◆ TASK PROMPT
Once the data has been read, print it back in full, exactly.

[Recorded data]

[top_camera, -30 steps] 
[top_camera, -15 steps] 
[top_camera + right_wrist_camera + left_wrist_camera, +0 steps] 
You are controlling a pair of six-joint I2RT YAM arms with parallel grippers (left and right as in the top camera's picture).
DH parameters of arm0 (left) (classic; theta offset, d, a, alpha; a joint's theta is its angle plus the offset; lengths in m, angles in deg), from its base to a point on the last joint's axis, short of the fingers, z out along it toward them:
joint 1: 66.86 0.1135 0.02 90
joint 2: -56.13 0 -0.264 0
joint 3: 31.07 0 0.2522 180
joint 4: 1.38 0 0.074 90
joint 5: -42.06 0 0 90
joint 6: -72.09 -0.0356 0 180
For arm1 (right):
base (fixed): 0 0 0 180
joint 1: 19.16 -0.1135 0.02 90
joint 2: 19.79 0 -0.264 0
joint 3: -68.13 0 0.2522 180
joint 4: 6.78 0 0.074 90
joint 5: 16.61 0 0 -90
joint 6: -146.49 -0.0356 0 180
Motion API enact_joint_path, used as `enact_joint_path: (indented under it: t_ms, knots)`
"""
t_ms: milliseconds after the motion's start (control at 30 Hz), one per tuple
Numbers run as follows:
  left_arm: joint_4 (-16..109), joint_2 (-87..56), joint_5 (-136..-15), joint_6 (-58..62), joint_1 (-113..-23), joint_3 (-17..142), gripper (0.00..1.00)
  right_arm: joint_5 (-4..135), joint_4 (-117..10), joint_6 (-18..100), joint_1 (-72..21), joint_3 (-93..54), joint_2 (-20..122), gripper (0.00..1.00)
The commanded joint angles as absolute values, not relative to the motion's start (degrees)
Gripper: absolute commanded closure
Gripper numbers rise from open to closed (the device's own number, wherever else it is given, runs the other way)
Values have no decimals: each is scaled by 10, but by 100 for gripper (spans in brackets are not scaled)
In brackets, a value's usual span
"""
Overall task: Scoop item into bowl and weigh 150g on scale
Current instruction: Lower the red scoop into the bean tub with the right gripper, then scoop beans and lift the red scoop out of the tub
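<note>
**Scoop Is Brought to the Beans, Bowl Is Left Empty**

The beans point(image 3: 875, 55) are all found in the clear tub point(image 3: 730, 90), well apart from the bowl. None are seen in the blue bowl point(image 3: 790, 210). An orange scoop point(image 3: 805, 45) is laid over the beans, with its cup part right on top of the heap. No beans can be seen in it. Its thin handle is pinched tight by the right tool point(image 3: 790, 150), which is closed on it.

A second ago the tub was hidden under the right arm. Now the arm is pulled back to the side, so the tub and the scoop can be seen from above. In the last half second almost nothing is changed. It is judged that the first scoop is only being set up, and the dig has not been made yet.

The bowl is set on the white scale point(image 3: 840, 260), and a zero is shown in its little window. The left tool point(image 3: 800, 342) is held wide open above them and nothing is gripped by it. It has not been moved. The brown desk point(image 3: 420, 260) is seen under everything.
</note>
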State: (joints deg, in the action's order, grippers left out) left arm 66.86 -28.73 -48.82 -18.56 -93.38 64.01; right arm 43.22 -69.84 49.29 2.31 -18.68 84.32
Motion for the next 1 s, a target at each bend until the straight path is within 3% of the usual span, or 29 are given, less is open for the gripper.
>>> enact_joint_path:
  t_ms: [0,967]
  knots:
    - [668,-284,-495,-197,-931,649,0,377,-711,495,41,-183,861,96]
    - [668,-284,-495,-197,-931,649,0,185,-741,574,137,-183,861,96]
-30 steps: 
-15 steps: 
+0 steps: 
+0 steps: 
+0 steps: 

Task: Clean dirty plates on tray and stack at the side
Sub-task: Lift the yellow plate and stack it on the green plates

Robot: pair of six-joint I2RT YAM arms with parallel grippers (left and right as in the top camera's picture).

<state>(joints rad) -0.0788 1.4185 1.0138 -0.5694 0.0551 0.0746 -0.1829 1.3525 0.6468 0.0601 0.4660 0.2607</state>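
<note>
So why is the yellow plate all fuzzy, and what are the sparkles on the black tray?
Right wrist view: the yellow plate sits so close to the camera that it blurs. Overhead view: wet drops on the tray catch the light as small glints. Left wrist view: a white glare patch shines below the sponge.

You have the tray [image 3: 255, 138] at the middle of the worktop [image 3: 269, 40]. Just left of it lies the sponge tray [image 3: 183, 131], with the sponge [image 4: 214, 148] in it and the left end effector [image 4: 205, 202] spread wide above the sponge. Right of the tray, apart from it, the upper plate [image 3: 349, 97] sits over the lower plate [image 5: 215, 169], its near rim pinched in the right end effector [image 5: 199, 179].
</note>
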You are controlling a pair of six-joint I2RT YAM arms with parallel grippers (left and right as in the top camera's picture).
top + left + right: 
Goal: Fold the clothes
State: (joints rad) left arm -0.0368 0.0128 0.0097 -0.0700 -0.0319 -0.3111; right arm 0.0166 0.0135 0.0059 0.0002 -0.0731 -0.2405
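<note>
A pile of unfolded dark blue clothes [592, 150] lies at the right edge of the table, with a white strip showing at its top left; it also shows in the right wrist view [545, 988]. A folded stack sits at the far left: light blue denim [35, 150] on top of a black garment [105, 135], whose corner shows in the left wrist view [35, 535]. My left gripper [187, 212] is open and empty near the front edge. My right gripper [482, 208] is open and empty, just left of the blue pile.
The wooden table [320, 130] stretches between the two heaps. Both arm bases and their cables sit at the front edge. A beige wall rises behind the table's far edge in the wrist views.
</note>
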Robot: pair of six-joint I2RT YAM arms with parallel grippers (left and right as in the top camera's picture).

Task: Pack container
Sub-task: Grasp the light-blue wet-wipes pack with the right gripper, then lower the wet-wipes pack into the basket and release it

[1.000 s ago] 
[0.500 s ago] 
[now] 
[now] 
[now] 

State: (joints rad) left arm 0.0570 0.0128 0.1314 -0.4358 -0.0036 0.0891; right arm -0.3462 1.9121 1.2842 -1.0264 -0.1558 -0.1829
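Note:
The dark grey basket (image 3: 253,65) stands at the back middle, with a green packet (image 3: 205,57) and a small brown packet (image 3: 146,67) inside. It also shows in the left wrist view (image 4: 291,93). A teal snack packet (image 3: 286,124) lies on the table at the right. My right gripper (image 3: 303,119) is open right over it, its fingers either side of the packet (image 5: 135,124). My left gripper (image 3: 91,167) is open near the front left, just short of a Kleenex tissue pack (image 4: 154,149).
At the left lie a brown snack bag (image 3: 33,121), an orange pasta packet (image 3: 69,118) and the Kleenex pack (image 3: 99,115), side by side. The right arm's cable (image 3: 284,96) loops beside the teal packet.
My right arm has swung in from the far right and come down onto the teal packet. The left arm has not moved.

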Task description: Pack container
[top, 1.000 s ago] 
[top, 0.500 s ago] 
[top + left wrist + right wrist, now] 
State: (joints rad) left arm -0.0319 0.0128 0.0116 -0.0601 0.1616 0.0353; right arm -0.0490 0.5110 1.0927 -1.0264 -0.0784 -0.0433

◆ ANSWER TO THIS TASK
[top_camera, -30 steps] 
[top_camera, -15 steps] 
[top_camera + right_wrist_camera + left_wrist_camera, +0 steps] 
You are controlling a pair of six-joint I2RT YAM arms with parallel grippers (left and right as in the top camera's picture).
DH parameters of arm0 (left) (classic; theta offset, d, a, alpha; a joint's theta is its angle plus the offset; lengths in m, angles in deg), from its base to a point on the last joint's axis, short of the fingers, z out along it toward them:
joint 1: 66.86 0.1135 0.02 90
joint 2: -56.13 0 -0.264 0
joint 3: 31.07 0 0.2522 180
joint 4: 1.38 0 0.074 90
joint 5: -42.06 0 0 90
joint 6: -72.09 -0.0356 0 180
For arm1 (right):
base (fixed): 0 0 0 180
joint 1: 19.16 -0.1135 0.02 90
joint 2: 19.79 0 -0.264 0
joint 3: -68.13 0 0.2522 180
joint 4: 6.78 0 0.074 90
joint 5: 16.61 0 0 -90
joint 6: -146.49 -0.0356 0 180
Motion API enact_joint_path, used as `enact_joint_path: (indented under it: t_ms, knots)`
"""
t_ms: milliseconds after the motion's start (control at 30 Hz), one per tuple
Numbers run as follows:
  left_arm: joint_4 (-16..109), joint_2 (-87..56), joint_5 (-136..-15), joint_6 (-58..62), joint_1 (-113..-23), joint_3 (-17..142), gripper (0.00..1.00)
  right_arm: joint_5 (-4..135), joint_4 (-117..10), joint_6 (-18..100), joint_1 (-72..21), joint_3 (-93..54), joint_2 (-20..122), gripper (0.00..1.00)
The commanded joint angles as absolute values, not relative to the motion's start (degrees)
Gripper: absolute commanded closure
Gripper numbers rise from open to closed (the device's own number, wherever else it is given, runs the other way)
Values have no decimals: each is scaled by 10, but by 100 for gripper (spans in brackets are not scaled)
In brackets, a value's usual span
"""
Overall task: Scoop item into bowl and weigh 150g on scale
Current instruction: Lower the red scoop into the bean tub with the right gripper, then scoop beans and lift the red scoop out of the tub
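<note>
**Scoop Is Brought to the Beans, Bowl Is Left Empty**

The beans point(image 3: 875, 55) are all found in the clear tub point(image 3: 730, 90), well apart from the bowl. None are seen in the blue bowl point(image 3: 790, 210). An orange scoop point(image 3: 805, 45) is laid over the beans, with its cup part right on top of the heap. No beans can be seen in it. Its thin handle is pinched tight by the right tool point(image 3: 790, 150), which is closed on it.

A second ago the tub was hidden under the right arm. Now the arm is pulled back to the side, so the tub and the scoop can be seen from above. In the last half second almost nothing is changed. It is judged that the first scoop is only being set up, and the dig has not been made yet.

The bowl is set on the white scale point(image 3: 840, 260), and a zero is shown in its little window. The left tool point(image 3: 800, 342) is held wide open above them and nothing is gripped by it. It has not been moved. The brown desk point(image 3: 420, 260) is seen under everything.
</note>
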State: (joints deg, in the action's order, grippers left out) left arm 66.86 -28.73 -48.82 -18.56 -93.38 64.01; right arm 43.22 -69.84 49.29 2.31 -18.68 84.32
Motion for the next 1 s, a target at each bend until the straight path is within 3% of the usual span, or 29 are given, less is open for the gripper.
>>> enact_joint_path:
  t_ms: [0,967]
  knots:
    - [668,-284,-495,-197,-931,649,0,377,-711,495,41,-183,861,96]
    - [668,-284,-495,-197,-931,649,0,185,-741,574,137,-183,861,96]
-30 steps: 
-15 steps: 
+0 steps: 
+0 steps: 
+0 steps: 

Task: Clean dirty plates on tray and stack at the side
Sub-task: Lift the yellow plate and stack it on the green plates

Robot: pair of six-joint I2RT YAM arms with parallel grippers (left and right as in the top camera's picture).

<state>(joints rad) -0.0788 1.4185 1.0138 -0.5694 0.0551 0.0746 -0.1829 1.3525 0.6468 0.0601 0.4660 0.2607</state>
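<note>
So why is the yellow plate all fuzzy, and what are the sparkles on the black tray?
Right wrist view: the yellow plate sits so close to the camera that it blurs. Overhead view: wet drops on the tray catch the light as small glints. Left wrist view: a white glare patch shines below the sponge.

You have the tray [image 3: 255, 138] at the middle of the worktop [image 3: 269, 40]. Just left of it lies the sponge tray [image 3: 183, 131], with the sponge [image 4: 214, 148] in it and the left end effector [image 4: 205, 202] spread wide above the sponge. Right of the tray, apart from it, the upper plate [image 3: 349, 97] sits over the lower plate [image 5: 215, 169], its near rim pinched in the right end effector [image 5: 199, 179].
</note>
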You are controlling a pair of six-joint I2RT YAM arms with parallel grippers (left and right as in the top camera's picture).
top + left + right: 
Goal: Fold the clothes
State: (joints rad) left arm -0.0368 0.0128 0.0097 -0.0700 -0.0319 -0.3111; right arm 0.0166 0.0135 0.0059 0.0002 -0.0731 -0.2405
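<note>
A pile of unfolded dark blue clothes [592, 150] lies at the right edge of the table, with a white strip showing at its top left; it also shows in the right wrist view [545, 988]. A folded stack sits at the far left: light blue denim [35, 150] on top of a black garment [105, 135], whose corner shows in the left wrist view [35, 535]. My left gripper [187, 212] is open and empty near the front edge. My right gripper [482, 208] is open and empty, just left of the blue pile.
The wooden table [320, 130] stretches between the two heaps. Both arm bases and their cables sit at the front edge. A beige wall rises behind the table's far edge in the wrist views.
</note>
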Robot: pair of six-joint I2RT YAM arms with parallel grippers (left and right as in the top camera's picture).

Task: Pack container
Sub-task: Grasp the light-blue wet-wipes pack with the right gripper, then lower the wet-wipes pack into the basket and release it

[1.000 s ago] 
[0.500 s ago] 
[now] 
[now] 
[now] 

State: (joints rad) left arm 0.0570 0.0128 0.1314 -0.4358 -0.0036 0.0891; right arm -0.3462 1.9121 1.2842 -1.0264 -0.1558 -0.1829
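Note:
The dark grey basket (image 3: 253,65) stands at the back middle, with a green packet (image 3: 205,57) and a small brown packet (image 3: 146,67) inside. It also shows in the left wrist view (image 4: 291,93). A teal snack packet (image 3: 286,124) lies on the table at the right. My right gripper (image 3: 303,119) is open right over it, its fingers either side of the packet (image 5: 135,124). My left gripper (image 3: 91,167) is open near the front left, just short of a Kleenex tissue pack (image 4: 154,149).
At the left lie a brown snack bag (image 3: 33,121), an orange pasta packet (image 3: 69,118) and the Kleenex pack (image 3: 99,115), side by side. The right arm's cable (image 3: 284,96) loops beside the teal packet.
My right arm has swung in from the far right and come down onto the teal packet. The left arm has not moved.
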
Task description: Pack container
[top, 1.000 s ago] 
[top, 0.500 s ago] 
[top + left wrist + right wrist, now] 
State: (joints rad) left arm -0.0319 0.0128 0.0116 -0.0601 0.1616 0.0353; right arm -0.0490 0.5110 1.0927 -1.0264 -0.0784 -0.0433

Nothing more is needed to finish the exercise.